Five of the terminals are included in our Liquids Terminals business segment,
and the remaining assets are included in our Products Pipelines business
segment. Our purchase price was $648.9 million, consisting of $455.1 million in
cash, $87.9 million in assumed debt and $105.9 million in assumed liabilities.
Our purchase price and the allocation to assets acquired and liabilities
assumed was as follows (in thousands):
Purchase price:
Cash paid, including transaction costs $ 455,099
Debt assumed 87,930
Liabilities assumed 105,828
-----------
Total purchase price $ 648,857
===========
Allocation of purchase price:
Current assets $ 21,388
Property, plant and equipment 623,066
Deferred charges and other assets 4,403
-----------
$ 648,857
===========
Pro Forma Information
The following summarized unaudited Pro Forma Consolidated Income Statement
information for the six months ended June 30, 2001 and 2000, assumes all of the
acquisitions we have made since January 1, 2000, including the ones above, had
occurred as of January 1, 2000. We have prepared these unaudited pro forma
financial results for comparative purposes only.
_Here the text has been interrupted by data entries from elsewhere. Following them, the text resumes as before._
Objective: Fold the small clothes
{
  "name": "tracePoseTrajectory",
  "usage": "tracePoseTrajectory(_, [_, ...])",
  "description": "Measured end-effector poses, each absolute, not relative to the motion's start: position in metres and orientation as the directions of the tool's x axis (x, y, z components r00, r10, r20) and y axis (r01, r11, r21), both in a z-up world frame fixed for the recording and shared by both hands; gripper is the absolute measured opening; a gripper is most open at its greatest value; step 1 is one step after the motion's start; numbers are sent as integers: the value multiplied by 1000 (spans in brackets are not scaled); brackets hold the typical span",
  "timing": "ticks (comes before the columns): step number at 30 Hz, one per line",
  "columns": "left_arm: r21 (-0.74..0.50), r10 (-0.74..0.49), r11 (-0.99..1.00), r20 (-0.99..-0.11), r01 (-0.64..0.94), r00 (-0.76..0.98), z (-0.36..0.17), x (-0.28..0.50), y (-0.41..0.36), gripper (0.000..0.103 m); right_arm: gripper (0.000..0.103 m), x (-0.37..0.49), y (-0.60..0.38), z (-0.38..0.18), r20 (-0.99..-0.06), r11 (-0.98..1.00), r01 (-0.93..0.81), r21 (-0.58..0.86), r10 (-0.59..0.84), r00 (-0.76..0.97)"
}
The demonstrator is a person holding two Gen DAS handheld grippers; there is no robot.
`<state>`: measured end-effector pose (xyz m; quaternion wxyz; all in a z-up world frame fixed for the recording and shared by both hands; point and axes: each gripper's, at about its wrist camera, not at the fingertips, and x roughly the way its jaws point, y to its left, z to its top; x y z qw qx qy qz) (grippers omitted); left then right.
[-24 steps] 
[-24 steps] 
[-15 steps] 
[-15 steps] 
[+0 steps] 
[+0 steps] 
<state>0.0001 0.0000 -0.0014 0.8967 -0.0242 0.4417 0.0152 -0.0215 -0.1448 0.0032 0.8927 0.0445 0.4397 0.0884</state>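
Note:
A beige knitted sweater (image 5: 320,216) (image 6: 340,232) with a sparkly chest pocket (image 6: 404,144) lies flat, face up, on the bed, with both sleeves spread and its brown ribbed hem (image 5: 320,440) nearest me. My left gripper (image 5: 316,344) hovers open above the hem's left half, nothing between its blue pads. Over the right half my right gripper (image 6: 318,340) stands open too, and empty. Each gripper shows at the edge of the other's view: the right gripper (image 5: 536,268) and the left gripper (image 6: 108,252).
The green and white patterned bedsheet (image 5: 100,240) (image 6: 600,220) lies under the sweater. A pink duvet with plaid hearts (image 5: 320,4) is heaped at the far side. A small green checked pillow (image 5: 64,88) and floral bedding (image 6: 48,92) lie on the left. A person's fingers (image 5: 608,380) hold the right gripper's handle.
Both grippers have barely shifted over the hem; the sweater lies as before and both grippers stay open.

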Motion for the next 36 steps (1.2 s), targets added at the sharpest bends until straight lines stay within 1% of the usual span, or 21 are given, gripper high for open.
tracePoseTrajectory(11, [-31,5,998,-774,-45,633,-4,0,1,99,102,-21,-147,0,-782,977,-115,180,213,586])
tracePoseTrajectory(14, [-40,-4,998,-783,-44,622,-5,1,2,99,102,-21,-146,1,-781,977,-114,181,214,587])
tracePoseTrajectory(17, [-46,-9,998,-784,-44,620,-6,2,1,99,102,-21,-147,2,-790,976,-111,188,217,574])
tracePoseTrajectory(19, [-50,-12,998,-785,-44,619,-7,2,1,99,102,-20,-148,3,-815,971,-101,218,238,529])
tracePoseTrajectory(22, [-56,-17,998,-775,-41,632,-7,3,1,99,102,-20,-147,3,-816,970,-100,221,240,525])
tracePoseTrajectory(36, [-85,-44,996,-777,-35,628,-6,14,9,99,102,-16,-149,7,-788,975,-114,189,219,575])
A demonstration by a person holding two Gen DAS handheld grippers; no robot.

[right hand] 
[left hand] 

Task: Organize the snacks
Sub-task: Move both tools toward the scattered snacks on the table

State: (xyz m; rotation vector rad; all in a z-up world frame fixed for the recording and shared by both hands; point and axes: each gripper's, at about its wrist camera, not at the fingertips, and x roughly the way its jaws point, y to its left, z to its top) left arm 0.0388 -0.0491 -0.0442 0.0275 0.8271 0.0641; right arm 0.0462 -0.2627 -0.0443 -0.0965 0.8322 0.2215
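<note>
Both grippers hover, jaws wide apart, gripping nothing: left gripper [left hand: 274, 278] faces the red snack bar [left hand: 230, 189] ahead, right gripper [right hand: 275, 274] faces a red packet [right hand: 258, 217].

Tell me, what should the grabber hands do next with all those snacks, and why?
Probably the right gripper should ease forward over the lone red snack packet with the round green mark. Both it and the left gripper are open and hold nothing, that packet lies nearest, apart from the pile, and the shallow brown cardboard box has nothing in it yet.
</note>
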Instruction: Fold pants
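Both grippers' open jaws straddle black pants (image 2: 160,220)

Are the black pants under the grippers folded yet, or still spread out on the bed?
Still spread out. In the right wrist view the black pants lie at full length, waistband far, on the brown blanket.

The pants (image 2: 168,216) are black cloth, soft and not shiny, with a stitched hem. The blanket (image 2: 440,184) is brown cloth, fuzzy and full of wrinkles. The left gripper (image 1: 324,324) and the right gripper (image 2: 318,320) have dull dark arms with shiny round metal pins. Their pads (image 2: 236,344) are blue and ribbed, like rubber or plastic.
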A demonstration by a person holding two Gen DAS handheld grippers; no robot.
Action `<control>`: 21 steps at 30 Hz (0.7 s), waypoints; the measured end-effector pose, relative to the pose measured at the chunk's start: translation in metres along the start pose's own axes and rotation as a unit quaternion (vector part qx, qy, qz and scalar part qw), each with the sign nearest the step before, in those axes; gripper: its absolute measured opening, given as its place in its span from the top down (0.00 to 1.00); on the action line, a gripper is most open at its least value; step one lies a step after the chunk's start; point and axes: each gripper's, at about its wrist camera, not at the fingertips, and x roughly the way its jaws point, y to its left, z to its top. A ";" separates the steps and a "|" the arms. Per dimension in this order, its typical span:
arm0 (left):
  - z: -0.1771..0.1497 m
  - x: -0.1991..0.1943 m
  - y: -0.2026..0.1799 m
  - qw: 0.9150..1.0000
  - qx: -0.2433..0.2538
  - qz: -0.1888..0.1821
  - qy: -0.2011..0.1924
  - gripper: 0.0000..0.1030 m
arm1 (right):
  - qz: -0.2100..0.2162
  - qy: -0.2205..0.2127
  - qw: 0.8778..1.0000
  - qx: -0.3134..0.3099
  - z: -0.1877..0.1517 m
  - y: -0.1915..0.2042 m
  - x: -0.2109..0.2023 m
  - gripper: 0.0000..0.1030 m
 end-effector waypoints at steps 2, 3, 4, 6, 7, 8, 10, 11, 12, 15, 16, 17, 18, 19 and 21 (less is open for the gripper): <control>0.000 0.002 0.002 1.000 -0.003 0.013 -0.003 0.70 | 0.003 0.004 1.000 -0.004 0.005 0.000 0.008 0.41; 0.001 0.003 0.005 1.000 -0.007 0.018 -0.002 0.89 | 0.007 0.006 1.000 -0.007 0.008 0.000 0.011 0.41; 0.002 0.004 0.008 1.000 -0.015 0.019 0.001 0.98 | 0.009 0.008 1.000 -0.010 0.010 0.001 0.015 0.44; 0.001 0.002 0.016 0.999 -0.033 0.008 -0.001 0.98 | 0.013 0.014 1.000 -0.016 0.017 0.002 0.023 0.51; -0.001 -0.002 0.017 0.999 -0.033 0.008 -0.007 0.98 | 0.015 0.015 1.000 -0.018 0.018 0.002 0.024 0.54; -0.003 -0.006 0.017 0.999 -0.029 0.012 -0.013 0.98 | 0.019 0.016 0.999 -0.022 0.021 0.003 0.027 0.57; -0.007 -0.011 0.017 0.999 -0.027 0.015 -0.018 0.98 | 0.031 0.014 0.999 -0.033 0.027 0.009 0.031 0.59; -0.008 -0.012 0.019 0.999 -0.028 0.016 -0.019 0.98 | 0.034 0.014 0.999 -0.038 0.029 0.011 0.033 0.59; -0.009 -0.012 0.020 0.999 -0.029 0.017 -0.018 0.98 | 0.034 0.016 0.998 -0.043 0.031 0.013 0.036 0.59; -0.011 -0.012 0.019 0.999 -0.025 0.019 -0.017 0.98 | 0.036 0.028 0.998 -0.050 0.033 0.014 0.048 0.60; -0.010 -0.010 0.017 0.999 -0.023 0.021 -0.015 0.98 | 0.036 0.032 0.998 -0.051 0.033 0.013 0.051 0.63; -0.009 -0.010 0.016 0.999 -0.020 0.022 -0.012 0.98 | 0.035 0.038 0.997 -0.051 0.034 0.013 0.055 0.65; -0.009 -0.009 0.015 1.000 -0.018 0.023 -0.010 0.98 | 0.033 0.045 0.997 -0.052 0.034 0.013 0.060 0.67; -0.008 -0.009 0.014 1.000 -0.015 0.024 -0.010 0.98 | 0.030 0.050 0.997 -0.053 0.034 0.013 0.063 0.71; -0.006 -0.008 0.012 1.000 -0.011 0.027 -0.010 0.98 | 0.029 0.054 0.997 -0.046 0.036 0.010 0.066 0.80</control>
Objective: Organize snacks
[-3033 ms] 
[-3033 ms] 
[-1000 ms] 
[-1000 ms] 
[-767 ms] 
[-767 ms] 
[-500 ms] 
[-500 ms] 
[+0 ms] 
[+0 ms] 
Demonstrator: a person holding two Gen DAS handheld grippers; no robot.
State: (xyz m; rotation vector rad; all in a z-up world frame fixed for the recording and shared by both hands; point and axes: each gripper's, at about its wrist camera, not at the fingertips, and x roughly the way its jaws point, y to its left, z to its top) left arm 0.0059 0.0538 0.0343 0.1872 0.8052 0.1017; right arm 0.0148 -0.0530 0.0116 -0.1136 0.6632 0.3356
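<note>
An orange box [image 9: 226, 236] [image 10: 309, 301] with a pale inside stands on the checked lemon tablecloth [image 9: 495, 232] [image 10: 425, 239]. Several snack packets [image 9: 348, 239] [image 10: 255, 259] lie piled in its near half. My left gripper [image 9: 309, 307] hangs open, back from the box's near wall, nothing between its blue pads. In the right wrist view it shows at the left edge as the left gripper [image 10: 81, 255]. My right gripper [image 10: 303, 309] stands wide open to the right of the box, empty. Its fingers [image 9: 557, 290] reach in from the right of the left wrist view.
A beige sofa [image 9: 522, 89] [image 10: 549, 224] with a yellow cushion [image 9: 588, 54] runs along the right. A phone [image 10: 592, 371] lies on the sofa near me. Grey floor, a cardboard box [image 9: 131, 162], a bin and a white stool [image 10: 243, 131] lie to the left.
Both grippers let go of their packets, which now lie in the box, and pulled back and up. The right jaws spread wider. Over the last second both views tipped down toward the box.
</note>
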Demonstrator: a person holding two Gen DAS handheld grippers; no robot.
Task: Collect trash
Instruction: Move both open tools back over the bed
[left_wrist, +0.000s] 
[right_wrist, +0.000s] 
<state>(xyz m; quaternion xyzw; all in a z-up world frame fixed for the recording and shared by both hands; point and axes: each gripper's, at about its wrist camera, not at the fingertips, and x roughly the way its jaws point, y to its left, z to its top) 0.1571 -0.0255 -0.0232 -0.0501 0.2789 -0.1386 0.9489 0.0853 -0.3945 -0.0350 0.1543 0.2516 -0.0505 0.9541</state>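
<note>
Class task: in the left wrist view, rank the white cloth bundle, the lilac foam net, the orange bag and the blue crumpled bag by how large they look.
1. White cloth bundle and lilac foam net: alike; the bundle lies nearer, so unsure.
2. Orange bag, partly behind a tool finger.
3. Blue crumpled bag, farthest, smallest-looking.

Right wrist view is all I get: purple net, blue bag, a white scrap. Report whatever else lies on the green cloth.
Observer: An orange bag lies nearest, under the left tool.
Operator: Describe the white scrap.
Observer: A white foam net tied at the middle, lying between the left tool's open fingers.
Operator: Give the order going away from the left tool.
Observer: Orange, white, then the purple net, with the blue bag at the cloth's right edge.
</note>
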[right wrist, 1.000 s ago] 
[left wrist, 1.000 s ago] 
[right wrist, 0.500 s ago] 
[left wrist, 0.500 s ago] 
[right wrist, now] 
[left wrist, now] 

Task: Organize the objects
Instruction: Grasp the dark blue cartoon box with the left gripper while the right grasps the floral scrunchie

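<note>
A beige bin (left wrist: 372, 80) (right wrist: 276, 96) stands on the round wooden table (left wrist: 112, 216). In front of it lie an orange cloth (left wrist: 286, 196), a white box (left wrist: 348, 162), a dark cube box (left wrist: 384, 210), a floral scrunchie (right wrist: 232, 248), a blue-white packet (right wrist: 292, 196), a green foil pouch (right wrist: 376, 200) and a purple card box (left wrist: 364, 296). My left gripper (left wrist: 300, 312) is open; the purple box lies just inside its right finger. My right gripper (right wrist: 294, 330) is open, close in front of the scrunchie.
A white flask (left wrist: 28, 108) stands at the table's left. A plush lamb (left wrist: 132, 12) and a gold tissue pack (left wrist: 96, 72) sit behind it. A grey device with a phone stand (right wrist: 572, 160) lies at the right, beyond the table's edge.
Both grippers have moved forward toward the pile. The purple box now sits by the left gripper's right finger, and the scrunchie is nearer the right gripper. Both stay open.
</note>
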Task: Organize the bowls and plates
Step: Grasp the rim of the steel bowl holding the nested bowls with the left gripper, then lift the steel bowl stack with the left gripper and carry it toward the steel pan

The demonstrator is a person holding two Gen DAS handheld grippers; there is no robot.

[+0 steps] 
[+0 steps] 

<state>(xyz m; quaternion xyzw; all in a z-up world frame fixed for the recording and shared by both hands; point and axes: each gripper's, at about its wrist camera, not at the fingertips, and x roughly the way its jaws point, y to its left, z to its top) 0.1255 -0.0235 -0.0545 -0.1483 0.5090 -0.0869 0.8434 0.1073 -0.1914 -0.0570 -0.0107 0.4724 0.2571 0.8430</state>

These unaudited pro forma
financial results may not be indicative of the results that would have occurred
if we had completed these acquisitions as of January 1, 2000 or the results that
will be attained in the future. Amounts presented below are in thousands, except
for the per unit amounts:
Pro Forma
Six Months Ended
June 30, 2001 June 30, 2000
------------- -------------
Consolidated Income Statement (Unaudited)
Revenues $ 1,776,231 $ 1,590,023
Operating Income 281,651 244,242
Net Income 233,965 222,809
Basic Limited Partners' Net
Income per unit $ 1.61 $ 1.67
Diluted Limited Partners'
Net Income per unit $ 1.61 $ 1.67
Page 8 of 38
3. Litigation and Other Contingencies
Federal Energy Regulatory Commission Proceedings
SFPP, L.P.
SFPP, L.P. is the partnership that owns our Pacific operations. Tariffs
charged by SFPP are subject to certain proceedings involving shippers'
complaints regarding the interstate rates, as well as practices and the
jurisdictional nature of certain facilities and services, on our Pacific
operations' pipeline systems. In September 1992, El Paso Refinery, L.P.
filed a protest/complaint with the FERC:
o challenging SFPP's East Line rates from El Paso, Texas to Tucson and
Phoenix, Arizona;
o challenging SFPP's proration policy; and
o seeking to block the reversal of the direction of flow of SFPP's
six-inch pipeline between Phoenix and Tucson.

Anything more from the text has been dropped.